◆ **DATA EXCERPT**
┌──
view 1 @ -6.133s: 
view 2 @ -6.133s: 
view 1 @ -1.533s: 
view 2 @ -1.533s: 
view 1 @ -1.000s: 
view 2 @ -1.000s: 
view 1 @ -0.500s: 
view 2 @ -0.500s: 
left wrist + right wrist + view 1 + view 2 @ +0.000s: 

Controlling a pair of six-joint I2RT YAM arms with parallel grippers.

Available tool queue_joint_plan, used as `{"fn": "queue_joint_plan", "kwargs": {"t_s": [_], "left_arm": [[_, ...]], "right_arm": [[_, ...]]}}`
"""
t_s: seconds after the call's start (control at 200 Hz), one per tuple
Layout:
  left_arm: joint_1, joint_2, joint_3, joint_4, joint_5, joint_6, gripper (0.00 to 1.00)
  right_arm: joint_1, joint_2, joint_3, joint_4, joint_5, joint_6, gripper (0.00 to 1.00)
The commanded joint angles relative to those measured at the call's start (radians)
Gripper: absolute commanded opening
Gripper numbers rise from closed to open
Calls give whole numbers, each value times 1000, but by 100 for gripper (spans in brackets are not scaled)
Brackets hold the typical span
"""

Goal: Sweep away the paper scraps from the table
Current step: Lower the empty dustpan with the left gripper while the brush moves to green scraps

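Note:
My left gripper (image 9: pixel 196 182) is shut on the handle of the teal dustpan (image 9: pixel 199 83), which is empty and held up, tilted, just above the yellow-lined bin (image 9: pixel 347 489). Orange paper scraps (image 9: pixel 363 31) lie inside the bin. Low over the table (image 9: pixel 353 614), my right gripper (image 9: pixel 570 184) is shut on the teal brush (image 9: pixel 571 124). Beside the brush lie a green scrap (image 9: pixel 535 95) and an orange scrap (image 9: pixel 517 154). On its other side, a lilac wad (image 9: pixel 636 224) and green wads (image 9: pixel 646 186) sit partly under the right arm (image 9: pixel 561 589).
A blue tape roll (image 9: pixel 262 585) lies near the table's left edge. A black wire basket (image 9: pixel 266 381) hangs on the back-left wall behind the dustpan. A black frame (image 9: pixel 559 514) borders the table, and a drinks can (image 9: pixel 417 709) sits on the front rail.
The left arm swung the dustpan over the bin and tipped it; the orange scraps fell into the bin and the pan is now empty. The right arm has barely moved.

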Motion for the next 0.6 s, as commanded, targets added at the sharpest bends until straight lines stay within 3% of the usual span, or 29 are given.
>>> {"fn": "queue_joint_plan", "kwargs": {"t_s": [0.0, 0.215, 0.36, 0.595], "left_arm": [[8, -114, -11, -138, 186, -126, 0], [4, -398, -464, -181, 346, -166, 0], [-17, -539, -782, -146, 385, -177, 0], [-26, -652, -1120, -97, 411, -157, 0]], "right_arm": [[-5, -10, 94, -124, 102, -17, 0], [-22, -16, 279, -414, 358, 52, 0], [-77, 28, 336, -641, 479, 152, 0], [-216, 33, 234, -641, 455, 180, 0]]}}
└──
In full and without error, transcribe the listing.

◆ **RESPONSE AREA**
view 1 @ -6.133s: 
view 2 @ -6.133s: 
view 1 @ -1.533s: 
view 2 @ -1.533s: 
view 1 @ -1.000s: 
view 2 @ -1.000s: 
view 1 @ -0.500s: 
view 2 @ -0.500s: 
left wrist + right wrist + view 1 + view 2 @ +0.000s: 

Controlling a pair of six-joint I2RT YAM arms with parallel grippers.

Available tool queue_joint_plan, used as `{"fn": "queue_joint_plan", "kwargs": {"t_s": [_], "left_arm": [[_, ...]], "right_arm": [[_, ...]]}}`
"""
t_s: seconds after the call's start (control at 200 Hz), one per tuple
Layout:
  left_arm: joint_1, joint_2, joint_3, joint_4, joint_5, joint_6, gripper (0.00 to 1.00)
  right_arm: joint_1, joint_2, joint_3, joint_4, joint_5, joint_6, gripper (0.00 to 1.00)
The commanded joint angles relative to those measured at the call's start (radians)
Gripper: absolute commanded opening
Gripper numbers rise from closed to open
Calls give whole numbers, each value times 1000, but by 100 for gripper (spans in brackets are not scaled)
Brackets hold the typical span
"""

Goal: Sweep away the paper scraps from the table
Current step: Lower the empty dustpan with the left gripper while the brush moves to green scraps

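Note:
My left gripper (image 9: pixel 196 182) is shut on the handle of the teal dustpan (image 9: pixel 199 83), which is empty and held up, tilted, just above the yellow-lined bin (image 9: pixel 347 489). Orange paper scraps (image 9: pixel 363 31) lie inside the bin. Low over the table (image 9: pixel 353 614), my right gripper (image 9: pixel 570 184) is shut on the teal brush (image 9: pixel 571 124). Beside the brush lie a green scrap (image 9: pixel 535 95) and an orange scrap (image 9: pixel 517 154). On its other side, a lilac wad (image 9: pixel 636 224) and green wads (image 9: pixel 646 186) sit partly under the right arm (image 9: pixel 561 589).
A blue tape roll (image 9: pixel 262 585) lies near the table's left edge. A black wire basket (image 9: pixel 266 381) hangs on the back-left wall behind the dustpan. A black frame (image 9: pixel 559 514) borders the table, and a drinks can (image 9: pixel 417 709) sits on the front rail.
The left arm swung the dustpan over the bin and tipped it; the orange scraps fell into the bin and the pan is now empty. The right arm has barely moved.
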
Motion for the next 0.6 s, as commanded, targets added at the sharpest bends until straight lines stay within 3% of the usual span, or 29 are given.
>>> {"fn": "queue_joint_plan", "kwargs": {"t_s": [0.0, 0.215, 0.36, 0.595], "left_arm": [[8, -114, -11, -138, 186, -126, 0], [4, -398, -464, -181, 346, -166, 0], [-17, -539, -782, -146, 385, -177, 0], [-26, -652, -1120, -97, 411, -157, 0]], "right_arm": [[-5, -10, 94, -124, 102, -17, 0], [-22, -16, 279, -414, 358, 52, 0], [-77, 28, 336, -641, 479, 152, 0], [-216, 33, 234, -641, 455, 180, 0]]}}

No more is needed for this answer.